Setting Healthy Goals

Once again we are at the start of a new year; a time when many of us make New Year’s resolutions and “start anew” in our lives.  As we make these resolutions, or goals to better our lives in the upcoming year, we need to ensure that we will be successful.
CDC Employees Exercising

On the CNN Health website, visitors were asked, “What are you resolving for 2010?”  The available responses broke down as:
     Diet – 21%
     Exercise – 45%
     Cut stress – 34%

Although not a scientific poll, it allowed some interesting analysis.  I thought that diet would have topped the list but respondents placed it third.

We are surrounded by information in the media about the importance of exercise in a healthy lifestyle.  This time of year there is no shortage of infomercials selling us gadgets to get and stay in shape.  You can check out healthy exercise guidelines and suggestions, “Be Physically Active in the New Year”,  from the Centers for Disease Control and Prevention (CDC).

I attribute the second place position of “Cut Stress” to the current uncertainties in the economy.  While we may not be able to affect the state of the economy, we can take time to manage our stress.  One of the easiest stress reduction techniques is meditation and breathing exercises.   Remember to breathe from the diaphragm and to take full breaths.

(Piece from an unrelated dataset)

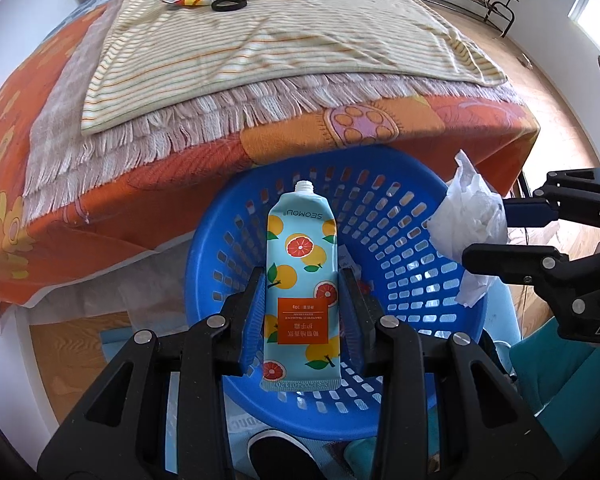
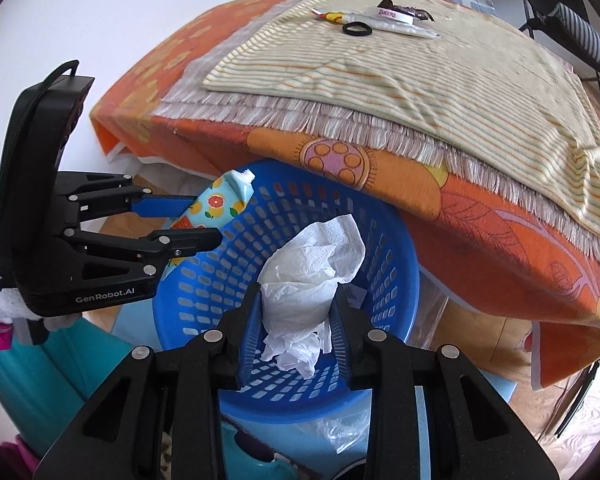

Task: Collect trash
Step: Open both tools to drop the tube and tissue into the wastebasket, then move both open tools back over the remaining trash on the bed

Eating healthy on a budget is affordable and easy.  Just keep in mind that eating off a dollar menu – for you and your family – may have long term health consequences.  There are many free web sites you can view that provide shopping tips and recipes.  Please make sure that the site is reputable.  As always, remember to talk to your doctor or others on your health care team if you have questions.

Whatever goals you chose for the coming year – hopefully these goals will become healthy habits – remember to keep them S-M-A-R-T: Specific – Measurable – Attainable – Realistic – Timely.

Specific – A specific goal has a much greater chance of being accomplished than a general goal. A goal might be to lose 20 pounds, rather than to just “lose weight.”

Measurable – Make sure you can measure your progress.  If you want to lose 20 pounds, have a system to measure your progress, target dates, etc.

Attainable – Have a realistic goal such as to lose 10 to 20 pounds.  Breaking your goals into increments will help ensure success.  According to the National Institutes of Health (NIH), “A weight loss of 5 to 7 percent of body weight may improve your health and quality of life, and it may prevent weight-related health problems, like type 2 diabetes. For a person who weighs 200 pounds, this means losing 10 to 14 pounds.”

Realistic – A high goal may provide greater motivation than a low one, but make sure that your goal is realistic.

Timely – If you want to exercise/ lose weight /reduce stress this year you should set a timeframe to achieve your goal(s).

This year, my goals include:

Learn specific cooking techniques – I’ve signed up for a series of free classes at a cookware store.

Learn to jump rope – I will do this by the end of the semester as part of the Aerobic Wellness course I’m teaching

Continue my education on health and wellness – since this permeates everything I do, I intentionally have not set an end date.  As always, my goal is to find the best information for my family and friends, my students, and myself.

Happy New Year and good health to each of you.